Generalized Linear Model – Analyzing Residuals from GLM Model with Log Link Function

generalized linear modelrresiduals

In the following example:

x <- rnorm(100)
y <- rpois(100, exp(1+x))+10
g1 <- glm(y ~ x, family = Gamma(link = "log"))

par(mfrow = c(2,2))
plot(y~x)
plot(y,resid(g1))
plot(y,resid(g1$lm))

I am trying to look at the pattern in the predictor variable, i.e. if the model is 'correct' there should be no patterns left in the residuals when plotted against the predictor. From the example shown, which residual am I suppose to use, resid(g1) or resid(g1$lm), or something else?

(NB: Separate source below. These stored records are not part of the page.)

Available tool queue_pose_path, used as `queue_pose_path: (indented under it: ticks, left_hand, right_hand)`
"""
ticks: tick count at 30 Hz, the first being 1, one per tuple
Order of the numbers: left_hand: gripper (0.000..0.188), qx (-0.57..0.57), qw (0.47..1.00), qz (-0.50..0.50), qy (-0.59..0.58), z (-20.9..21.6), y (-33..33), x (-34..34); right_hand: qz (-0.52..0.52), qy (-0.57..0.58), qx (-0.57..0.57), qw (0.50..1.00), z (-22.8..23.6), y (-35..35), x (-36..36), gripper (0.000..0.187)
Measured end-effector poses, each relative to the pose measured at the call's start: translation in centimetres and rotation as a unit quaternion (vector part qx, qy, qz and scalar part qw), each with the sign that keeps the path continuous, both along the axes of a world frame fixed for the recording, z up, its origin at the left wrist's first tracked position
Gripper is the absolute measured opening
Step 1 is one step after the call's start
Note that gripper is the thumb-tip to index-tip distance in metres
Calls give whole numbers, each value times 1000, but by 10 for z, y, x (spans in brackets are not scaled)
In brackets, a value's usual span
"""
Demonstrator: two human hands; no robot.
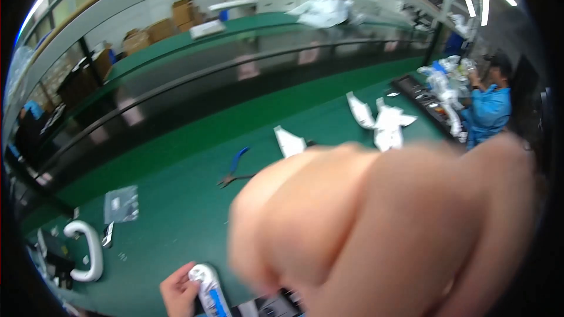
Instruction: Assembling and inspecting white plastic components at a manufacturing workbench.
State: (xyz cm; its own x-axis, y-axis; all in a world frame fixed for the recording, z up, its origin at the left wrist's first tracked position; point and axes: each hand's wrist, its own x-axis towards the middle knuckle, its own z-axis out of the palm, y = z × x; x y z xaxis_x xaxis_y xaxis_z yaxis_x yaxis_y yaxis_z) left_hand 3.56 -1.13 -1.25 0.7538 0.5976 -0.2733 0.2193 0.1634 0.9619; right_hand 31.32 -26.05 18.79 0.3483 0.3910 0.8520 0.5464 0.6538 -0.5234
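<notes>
Close to the camera, my right hand [376,217] fills much of the lower right, blurred, with its fingers curled in. Whatever it may hold is hidden. At the lower edge my left hand [178,290] grips a long white plastic part [202,274] with a rounded end and a blue strip, its thumb and fingers at the rounded end. Beside that part, a dark object [273,306] shows partly from behind my right hand. Farther back, pliers [236,164] with a blue handle lie on the green table [182,217], partly covered by my right hand.
On the left lie a clear plastic bag [121,205] and a white curved handle-shaped part [96,252]. White torn-looking sheets [389,124] are spread beyond my right hand. A dark conveyor [176,91] runs behind. At right, a person in blue [490,108] works by a black tray [418,95].
</notes>
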Motion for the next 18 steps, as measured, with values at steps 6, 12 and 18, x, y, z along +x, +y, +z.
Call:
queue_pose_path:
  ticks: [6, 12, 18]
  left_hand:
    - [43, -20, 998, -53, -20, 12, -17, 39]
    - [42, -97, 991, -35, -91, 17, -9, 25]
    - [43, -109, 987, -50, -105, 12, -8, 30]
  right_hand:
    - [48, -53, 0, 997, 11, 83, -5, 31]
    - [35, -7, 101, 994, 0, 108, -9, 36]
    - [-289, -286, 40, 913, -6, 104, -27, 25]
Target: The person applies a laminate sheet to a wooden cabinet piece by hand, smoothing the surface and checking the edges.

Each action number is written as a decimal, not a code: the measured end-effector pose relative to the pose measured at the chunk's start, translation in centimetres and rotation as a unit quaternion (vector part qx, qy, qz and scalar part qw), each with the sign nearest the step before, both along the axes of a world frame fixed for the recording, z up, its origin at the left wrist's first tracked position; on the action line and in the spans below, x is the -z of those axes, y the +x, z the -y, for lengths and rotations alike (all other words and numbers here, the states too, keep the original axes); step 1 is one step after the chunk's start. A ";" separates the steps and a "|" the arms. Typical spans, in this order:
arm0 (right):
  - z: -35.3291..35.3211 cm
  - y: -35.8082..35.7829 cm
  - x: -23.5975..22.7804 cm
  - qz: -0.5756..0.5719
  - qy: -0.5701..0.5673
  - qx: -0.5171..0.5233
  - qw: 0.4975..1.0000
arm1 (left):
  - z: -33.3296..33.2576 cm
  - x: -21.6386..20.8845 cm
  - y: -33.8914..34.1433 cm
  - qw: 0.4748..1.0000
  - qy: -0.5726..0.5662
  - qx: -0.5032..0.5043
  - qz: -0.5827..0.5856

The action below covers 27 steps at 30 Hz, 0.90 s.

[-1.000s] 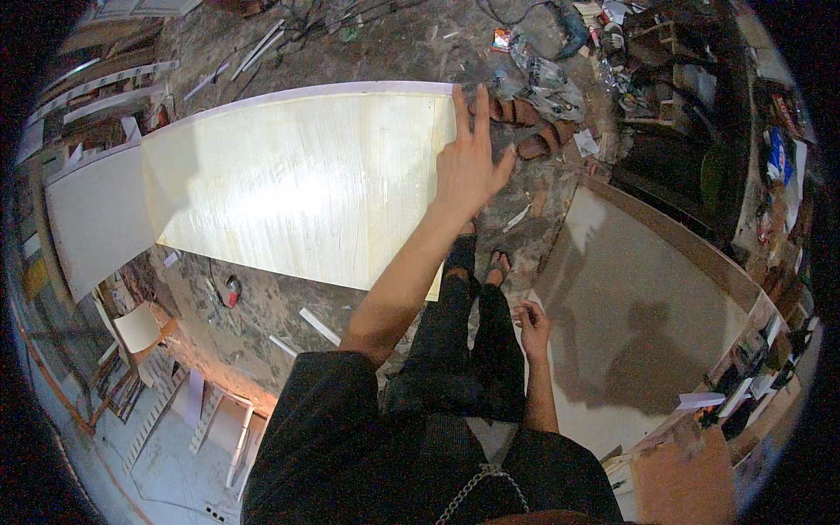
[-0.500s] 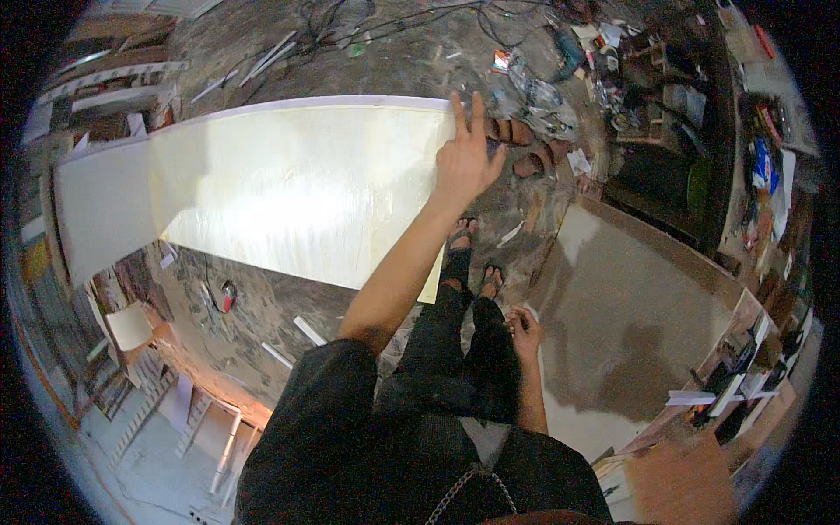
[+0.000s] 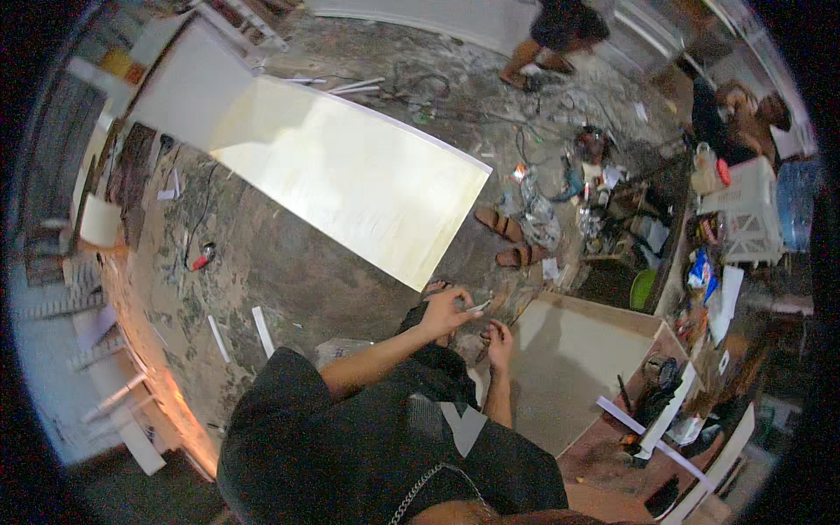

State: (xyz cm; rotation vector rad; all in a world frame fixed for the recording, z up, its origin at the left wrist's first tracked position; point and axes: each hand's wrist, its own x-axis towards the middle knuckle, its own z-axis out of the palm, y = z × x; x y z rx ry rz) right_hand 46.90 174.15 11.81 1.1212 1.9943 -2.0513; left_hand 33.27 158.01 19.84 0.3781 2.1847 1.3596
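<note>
1. Grip of right hand [image 3: 499, 344]: curled, contents I cannot tell.
2. Left hand [image 3: 448, 313], now off the panel [image 3: 350, 179]: narrow grip, holding a pale sliver [image 3: 478, 307].
3. Beyond both hands: the panel, untouched, so handling it seems paused.

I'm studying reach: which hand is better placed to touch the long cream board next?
Probably the left hand: it looks nearer the long cream board, though it pinches a small pale thing. The right hand sits farther off.
</note>
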 end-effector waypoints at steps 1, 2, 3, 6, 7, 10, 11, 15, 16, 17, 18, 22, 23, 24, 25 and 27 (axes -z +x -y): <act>-0.3 -0.3 -0.8 -0.011 0.002 0.009 1.000 | 0.7 -0.2 0.8 0.999 0.024 -0.032 0.019; -0.7 -0.1 1.5 -0.042 0.010 0.033 0.999 | 1.7 -1.0 1.5 0.996 0.047 -0.071 0.034; -1.3 0.8 2.9 -0.050 0.016 0.023 0.998 | 2.2 -2.7 2.5 0.987 0.059 -0.079 0.123; -1.5 0.2 4.0 -0.144 0.023 0.012 0.989 | 4.4 -6.0 4.5 0.964 0.105 -0.136 0.203; -1.3 -0.3 4.0 -0.158 -0.005 0.008 0.987 | 5.1 -6.5 5.1 0.954 0.134 -0.164 0.210; 1.3 -1.2 0.2 -0.144 -0.073 0.005 0.987 | 9.5 -8.5 4.6 0.836 0.367 -0.261 0.314; 1.0 -1.1 -1.1 -0.111 -0.098 0.038 0.988 | 10.3 -9.6 3.8 0.814 0.418 -0.281 0.290; 3.8 -2.5 -5.6 -0.102 -0.112 0.002 0.988 | 18.2 -17.4 2.6 0.744 0.567 -0.316 0.161; 5.4 -3.2 -8.0 -0.138 -0.108 -0.009 0.984 | 20.1 -19.4 2.5 0.738 0.575 -0.322 0.146; 7.1 -4.2 -10.6 -0.174 -0.104 -0.021 0.979 | 22.0 -21.4 3.1 0.735 0.579 -0.326 0.134; 8.9 -5.7 -13.2 -0.173 -0.102 -0.032 0.979 | 23.5 -22.6 3.4 0.730 0.586 -0.328 0.124; 21.6 -11.7 -23.6 -0.247 -0.018 -0.276 0.929 | 32.3 -23.9 5.0 0.704 0.626 -0.331 0.048; 25.6 -13.1 -26.3 -0.268 -0.012 -0.318 0.909 | 34.2 -23.9 5.2 0.699 0.628 -0.338 0.045; 30.1 -14.3 -28.8 -0.309 0.000 -0.374 0.874 | 36.7 -23.9 5.2 0.696 0.641 -0.325 0.021; 34.6 -15.1 -31.3 -0.359 -0.001 -0.413 0.837 | 39.4 -24.0 5.1 0.693 0.652 -0.308 -0.006; 43.3 -16.7 -34.0 -0.415 -0.027 -0.490 0.766 | 45.0 -24.1 5.0 0.694 0.649 -0.310 -0.029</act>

Same goes when using a gam, is that resid(g1$lm), resid(g1$gam)?
I find this very confusing.

Best Answer

If you want to check the functional form, you would want to plot the partial residuals vs the predictor

resids = residuals(gl, type="partial")
plot(x, resids)

If the functional form of the predictor is correct, then the relationship between x and the partial residuals would appear linear. The plot does not look linear in your case. When fitting a glm with a log link for poisson data, one would assume that $log( E(y) ) = \beta_0 + \beta_x$ so that $E(y) = e^{\beta_0 + \beta_x}$. In your simulation, you have an additional term added to the poisson model which alters the mean variance relationship of the poisson model which assumes that $E(Y)=Var(Y)$. In your case, $E(Y) = Var(Y) + 10$. To check the mean variance relationship, you could plot the pearson residuals versus the fitted values. These residuals should have constant variance and mean 1 if the mean variance relationship is correctly specified.

plot( fitted(g1), residuals(g1, type="pearson"))